* Task directions
Print them exactly: the lines from the beginning of the entries below through the line that contains "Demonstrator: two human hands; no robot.", and only those, with the pictures left out.

(Data Opens)

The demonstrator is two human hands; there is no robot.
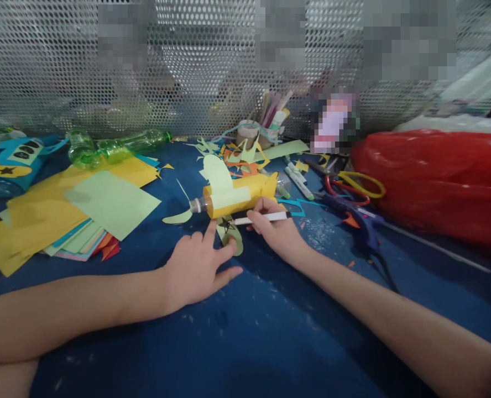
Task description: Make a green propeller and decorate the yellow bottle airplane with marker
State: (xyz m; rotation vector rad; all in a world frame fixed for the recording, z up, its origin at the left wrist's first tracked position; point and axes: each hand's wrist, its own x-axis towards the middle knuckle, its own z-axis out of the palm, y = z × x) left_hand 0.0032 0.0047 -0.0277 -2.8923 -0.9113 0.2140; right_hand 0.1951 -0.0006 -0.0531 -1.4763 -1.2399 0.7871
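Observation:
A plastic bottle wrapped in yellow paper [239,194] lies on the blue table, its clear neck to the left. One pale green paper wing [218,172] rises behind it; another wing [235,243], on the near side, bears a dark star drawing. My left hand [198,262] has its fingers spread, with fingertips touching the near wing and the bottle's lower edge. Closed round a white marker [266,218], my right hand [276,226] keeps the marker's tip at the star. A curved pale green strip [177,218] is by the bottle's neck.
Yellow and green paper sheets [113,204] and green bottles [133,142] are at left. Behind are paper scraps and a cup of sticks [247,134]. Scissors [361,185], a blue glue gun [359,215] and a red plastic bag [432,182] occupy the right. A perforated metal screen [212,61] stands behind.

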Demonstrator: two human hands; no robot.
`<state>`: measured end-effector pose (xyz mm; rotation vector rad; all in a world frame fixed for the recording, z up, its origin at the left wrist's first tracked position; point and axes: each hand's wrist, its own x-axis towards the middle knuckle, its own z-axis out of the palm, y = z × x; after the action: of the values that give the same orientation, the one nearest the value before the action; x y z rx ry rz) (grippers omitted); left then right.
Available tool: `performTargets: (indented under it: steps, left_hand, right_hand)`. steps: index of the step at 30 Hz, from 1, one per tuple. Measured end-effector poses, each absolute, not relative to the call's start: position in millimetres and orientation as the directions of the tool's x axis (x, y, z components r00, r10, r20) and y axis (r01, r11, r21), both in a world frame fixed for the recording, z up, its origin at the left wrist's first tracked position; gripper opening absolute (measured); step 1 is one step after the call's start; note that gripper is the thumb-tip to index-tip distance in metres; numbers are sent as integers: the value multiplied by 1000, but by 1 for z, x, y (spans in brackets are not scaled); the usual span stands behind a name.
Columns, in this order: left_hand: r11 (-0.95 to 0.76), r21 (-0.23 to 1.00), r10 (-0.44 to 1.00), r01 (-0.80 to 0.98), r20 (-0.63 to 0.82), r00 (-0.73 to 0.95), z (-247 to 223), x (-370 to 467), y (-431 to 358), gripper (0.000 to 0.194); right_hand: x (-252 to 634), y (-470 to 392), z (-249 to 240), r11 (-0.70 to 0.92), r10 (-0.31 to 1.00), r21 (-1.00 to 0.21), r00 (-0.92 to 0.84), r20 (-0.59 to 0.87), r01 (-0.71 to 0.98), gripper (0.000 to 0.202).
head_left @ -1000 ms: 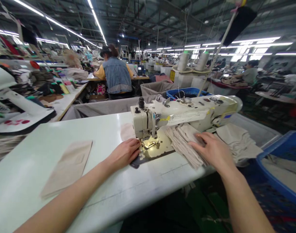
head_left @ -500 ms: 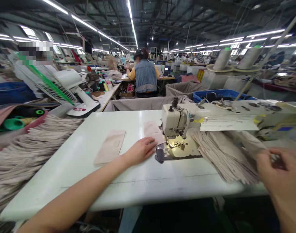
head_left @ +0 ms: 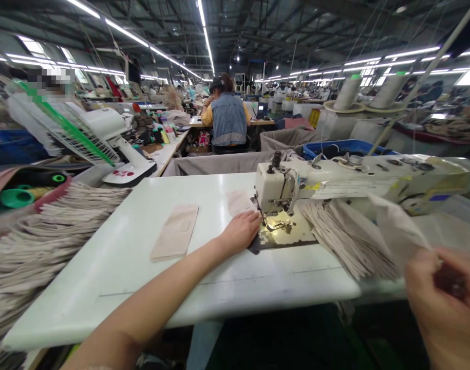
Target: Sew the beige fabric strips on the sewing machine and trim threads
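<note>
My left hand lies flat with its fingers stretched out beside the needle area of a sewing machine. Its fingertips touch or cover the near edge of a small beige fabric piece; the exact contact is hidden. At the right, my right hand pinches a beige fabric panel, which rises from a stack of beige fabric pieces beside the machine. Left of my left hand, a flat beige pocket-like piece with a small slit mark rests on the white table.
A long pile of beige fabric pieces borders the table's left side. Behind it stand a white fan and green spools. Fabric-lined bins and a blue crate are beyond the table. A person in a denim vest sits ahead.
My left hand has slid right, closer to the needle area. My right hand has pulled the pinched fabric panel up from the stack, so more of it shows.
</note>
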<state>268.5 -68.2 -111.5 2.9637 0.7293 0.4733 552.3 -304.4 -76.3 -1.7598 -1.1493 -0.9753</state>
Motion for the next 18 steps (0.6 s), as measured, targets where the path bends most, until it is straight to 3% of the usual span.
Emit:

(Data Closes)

* Solution for this problem
The demonstrator is two human hands; there is no robot.
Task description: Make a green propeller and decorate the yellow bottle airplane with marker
State: (xyz m; rotation vector rad; all in a world frame fixed for the recording, z up, its origin at the left wrist's first tracked position; point and axes: each hand's wrist, its own x-axis towards the middle knuckle, its own z-axis out of the palm, y = z × x) left_hand 0.0032 0.0047 -0.0277 -2.8923 -0.9113 0.2140; right_hand 0.1951 -0.0006 -0.0531 -1.4763 -1.2399 0.7871
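Observation:
A plastic bottle wrapped in yellow paper [239,194] lies on the blue table, its clear neck to the left. One pale green paper wing [218,172] rises behind it; another wing [235,243], on the near side, bears a dark star drawing. My left hand [198,262] has its fingers spread, with fingertips touching the near wing and the bottle's lower edge. Closed round a white marker [266,218], my right hand [276,226] keeps the marker's tip at the star. A curved pale green strip [177,218] is by the bottle's neck.
Yellow and green paper sheets [113,204] and green bottles [133,142] are at left. Behind are paper scraps and a cup of sticks [247,134]. Scissors [361,185], a blue glue gun [359,215] and a red plastic bag [432,182] occupy the right. A perforated metal screen [212,61] stands behind.
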
Demonstrator: two human hands; no robot.

Nothing else is part of this output.